2. Exceptions May Apply. There are exceptions to the ownership, use and other rules. One exception applies to persons with a disability. Another applies to certain members of the military. That rule includes certain government and Peace Corps workers. For more information on this topic contact KAA Data Accounting & Consulting (844)KAA-4TAX or www.kaa4tax.com.
3. Exclusion Limit. The most gain you can exclude from tax is $250,000 as a single filer. This limit is $500,000 for joint returns. The Net Investment Income Tax will not apply to the excluded gain.
4. May Not Need to Report Sale. If the gain is not taxable, you may not need to report the sale to the IRS on your tax return.
5. When You Must Report the Sale. You must report the sale on your tax return if you can’t exclude all or part of the gain. You must report the sale if you choose not to claim the exclusion. That’s also true if you get Form 1099-S, Proceeds From Real Estate Transactions.

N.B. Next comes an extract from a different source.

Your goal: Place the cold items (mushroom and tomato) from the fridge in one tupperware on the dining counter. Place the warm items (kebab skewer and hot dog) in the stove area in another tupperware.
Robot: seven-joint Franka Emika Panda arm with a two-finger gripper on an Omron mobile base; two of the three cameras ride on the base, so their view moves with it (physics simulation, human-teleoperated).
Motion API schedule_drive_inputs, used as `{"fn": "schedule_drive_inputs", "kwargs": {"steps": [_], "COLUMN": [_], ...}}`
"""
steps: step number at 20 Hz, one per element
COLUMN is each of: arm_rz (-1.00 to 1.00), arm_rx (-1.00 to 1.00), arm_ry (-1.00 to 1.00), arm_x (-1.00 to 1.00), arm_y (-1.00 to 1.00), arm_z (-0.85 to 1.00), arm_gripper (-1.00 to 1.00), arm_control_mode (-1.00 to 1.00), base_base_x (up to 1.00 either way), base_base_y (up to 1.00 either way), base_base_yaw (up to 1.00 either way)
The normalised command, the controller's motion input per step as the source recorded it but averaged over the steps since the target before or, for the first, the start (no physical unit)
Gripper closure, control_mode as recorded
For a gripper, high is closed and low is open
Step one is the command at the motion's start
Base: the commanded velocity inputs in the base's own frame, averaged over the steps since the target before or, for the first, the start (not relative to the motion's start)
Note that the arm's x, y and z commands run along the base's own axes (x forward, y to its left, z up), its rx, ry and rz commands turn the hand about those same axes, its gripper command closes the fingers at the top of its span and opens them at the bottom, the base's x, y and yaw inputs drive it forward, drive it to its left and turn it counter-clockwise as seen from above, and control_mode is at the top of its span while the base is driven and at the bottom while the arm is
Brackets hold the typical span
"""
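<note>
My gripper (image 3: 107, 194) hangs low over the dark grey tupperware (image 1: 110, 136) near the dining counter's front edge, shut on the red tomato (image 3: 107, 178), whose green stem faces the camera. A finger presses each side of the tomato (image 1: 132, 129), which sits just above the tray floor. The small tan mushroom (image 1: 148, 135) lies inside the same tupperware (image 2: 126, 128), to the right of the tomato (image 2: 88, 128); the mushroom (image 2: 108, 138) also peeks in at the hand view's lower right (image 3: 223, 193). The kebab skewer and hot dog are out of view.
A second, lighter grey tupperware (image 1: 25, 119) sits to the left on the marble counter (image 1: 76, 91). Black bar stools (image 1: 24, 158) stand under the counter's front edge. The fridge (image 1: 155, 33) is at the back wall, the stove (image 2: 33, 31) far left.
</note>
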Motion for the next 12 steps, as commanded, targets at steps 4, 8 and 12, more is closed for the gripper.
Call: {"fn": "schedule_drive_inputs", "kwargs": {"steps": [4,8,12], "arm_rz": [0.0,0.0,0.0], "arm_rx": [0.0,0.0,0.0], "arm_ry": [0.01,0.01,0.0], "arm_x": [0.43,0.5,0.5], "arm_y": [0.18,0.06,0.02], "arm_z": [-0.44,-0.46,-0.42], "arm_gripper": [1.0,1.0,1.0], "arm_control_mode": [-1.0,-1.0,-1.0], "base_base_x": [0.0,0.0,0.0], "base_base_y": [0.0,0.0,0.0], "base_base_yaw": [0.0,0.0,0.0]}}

6. Exclusion Frequency Limit. Generally, you may exclude the gain from the sale of your main home only once every two years. Some exceptions may apply to this rule.
7. Only a Main Home Qualifies. If you own more than one home, you may only exclude the gain on the sale of your main home. Your main home usually is the home that you live in most of the time.
8. First-time Home buyer Credit. If you claimed the first-time home buyer credit when you bought the home, special rules apply to the sale. For more information on these rules discuss them with Ken A Anaya.
9. Home Sold at a Loss. If you sold your main home at a loss, you may or may not be able to deduct the loss on your tax return. This must be discussed with your tax preparer.
10. Report Your Address Change. After you sell your home and move, update your address with the IRS and State of California. To do this, you must file the proper forms with the IRS and State of California. If you purchased health insurance through the Health Insurance Marketplace, you should also notify the Marketplace when you move out of the area covered by your current Marketplace plan.